Nowadays, combined techniques have been considered for NGT placement especially in unconscious patients. Gatack et al. performed a study evaluating the combined facilitating effects of reverse Sellick’s maneuver and neck flexion [9]. In another study, Kirtania et al. showed that esophageal guide wire assisted insertion while maintaining manual forward laryngeal displacement resulted in more successful attempts compared to the technique of head flexion while maintaining lateral neck pressure [7]. Both techniques, like ours, showed the positive results with combining different techniques. One of the most important points regarding correct NGT placement is to develop interventions based on primary caregivers’ knowledge and skills with regard to NGT insertion techniques [20]. This is one of the strengths of our trial as we provided training for our nurses and physicians before starting this trial which may affect the results in the way that produces such a high success rate. This is the first clinical trial regarding efficacy of SORT maneuver in the insertion of NGT in humans and for generalizing the results, we need more trials. Thence, this method may be used as an ideal and simple method for NGT insertion in different situations like TEE as mentioned by Najafi et al. [13].

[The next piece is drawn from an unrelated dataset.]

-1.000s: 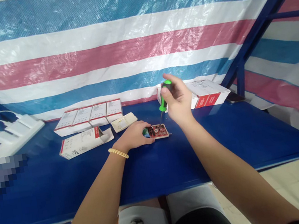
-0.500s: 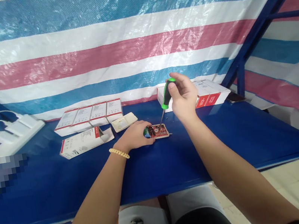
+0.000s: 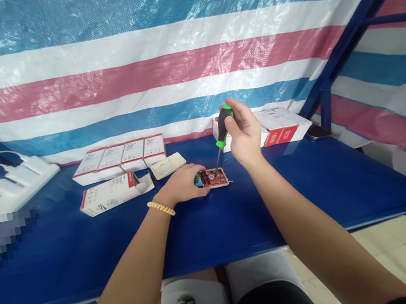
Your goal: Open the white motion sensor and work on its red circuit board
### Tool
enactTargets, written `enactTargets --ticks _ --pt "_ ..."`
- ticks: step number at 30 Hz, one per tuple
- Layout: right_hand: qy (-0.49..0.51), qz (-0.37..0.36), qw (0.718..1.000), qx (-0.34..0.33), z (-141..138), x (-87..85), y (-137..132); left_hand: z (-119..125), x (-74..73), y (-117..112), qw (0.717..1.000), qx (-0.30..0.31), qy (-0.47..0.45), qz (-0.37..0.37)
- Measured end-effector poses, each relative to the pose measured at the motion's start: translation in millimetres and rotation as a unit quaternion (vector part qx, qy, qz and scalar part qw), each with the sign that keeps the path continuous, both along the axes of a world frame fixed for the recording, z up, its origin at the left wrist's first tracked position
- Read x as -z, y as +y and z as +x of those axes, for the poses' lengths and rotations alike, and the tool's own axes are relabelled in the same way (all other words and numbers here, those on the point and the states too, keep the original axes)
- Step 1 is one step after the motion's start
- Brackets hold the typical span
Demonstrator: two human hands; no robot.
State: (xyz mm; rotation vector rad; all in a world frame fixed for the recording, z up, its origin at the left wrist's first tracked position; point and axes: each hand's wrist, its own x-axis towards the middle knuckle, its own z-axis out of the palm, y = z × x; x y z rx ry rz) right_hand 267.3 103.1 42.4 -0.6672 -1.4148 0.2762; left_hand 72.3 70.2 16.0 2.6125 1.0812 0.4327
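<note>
An opened small electronic device (image 3: 217, 177) lies on the blue table, its red circuit board facing up and a green-blue battery at its left end. My left hand (image 3: 185, 183) grips the device's left end between thumb and fingers. My right hand (image 3: 242, 133) is closed around the black and green handle of a screwdriver (image 3: 224, 125). The screwdriver leans slightly, its shaft pointing down with the tip at the circuit board; whether the tip sits in a screw is too small to tell. Behind my left hand lies a cream plastic cover (image 3: 168, 165), inner side up.
Several white-and-red boxes (image 3: 121, 159) stand in a row at the back left, with an opened box (image 3: 113, 193) before them. More boxes (image 3: 283, 125) stand behind my right hand. A power strip (image 3: 20, 188) with plugged-in chargers lies at far left.
My right hand and the screwdriver handle have shifted a little to the left, bringing the screwdriver more upright. My left hand still holds the device in the same place.
</note>
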Motion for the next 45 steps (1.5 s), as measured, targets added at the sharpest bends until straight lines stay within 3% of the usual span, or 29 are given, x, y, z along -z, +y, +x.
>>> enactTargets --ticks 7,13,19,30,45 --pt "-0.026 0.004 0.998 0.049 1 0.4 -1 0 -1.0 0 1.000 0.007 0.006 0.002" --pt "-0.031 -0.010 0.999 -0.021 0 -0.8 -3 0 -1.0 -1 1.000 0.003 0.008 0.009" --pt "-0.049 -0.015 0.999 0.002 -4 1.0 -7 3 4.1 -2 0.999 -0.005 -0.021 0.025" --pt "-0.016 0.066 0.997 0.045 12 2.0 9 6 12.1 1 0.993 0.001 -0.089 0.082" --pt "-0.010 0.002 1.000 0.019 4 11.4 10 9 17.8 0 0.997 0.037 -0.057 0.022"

This study has some limitations. First, this study is not a double-blinded study. Second, we did not enroll children or patients who had not been stabilized. However, the technique should be tested in patients with high risk of NGT insertion difficulty. Although all NGT were inserted by two experienced nurses causing a decrease in the inter-personal variation, we should try this method with different nurses on different populations to generalize the results of this study.

NGT is usually impacted at arytenoid cartilage level and also, inflated balloon of tracheal tube can cause obstruction of the NGT in intubated patients, especially in conditions where cuff pressure measurement is not common. Additionally, cerebral protection is very important in critically ill patients and this technique does not require the use the laryngoscope (that could increase intracranial pressure further). Our four-in-one technique also helps in decreasing the aspiration and ventilator-associated pneumonia chances as this technique does not require deflation of endotracheal tube cuff. We believe that SORT maneuver is a simple technique and does not need any skill for its insertion, but we need more trials to confirm this hypothesis in unskilled inserters. In future, larger studies involving those populations may consolidate the suitability of these modified techniques and may establish the superiority of any of them in the difficult or special situations.


The SORT maneuver has a high success rate for NGT insertion and increases the ease of insertion. Hence, this method may be considered in critically ill patients, but still there is no consensus regarding a standard approach, and the decision must account for every patient individually and on the basis of clinical factors and the operator’s experience and preference.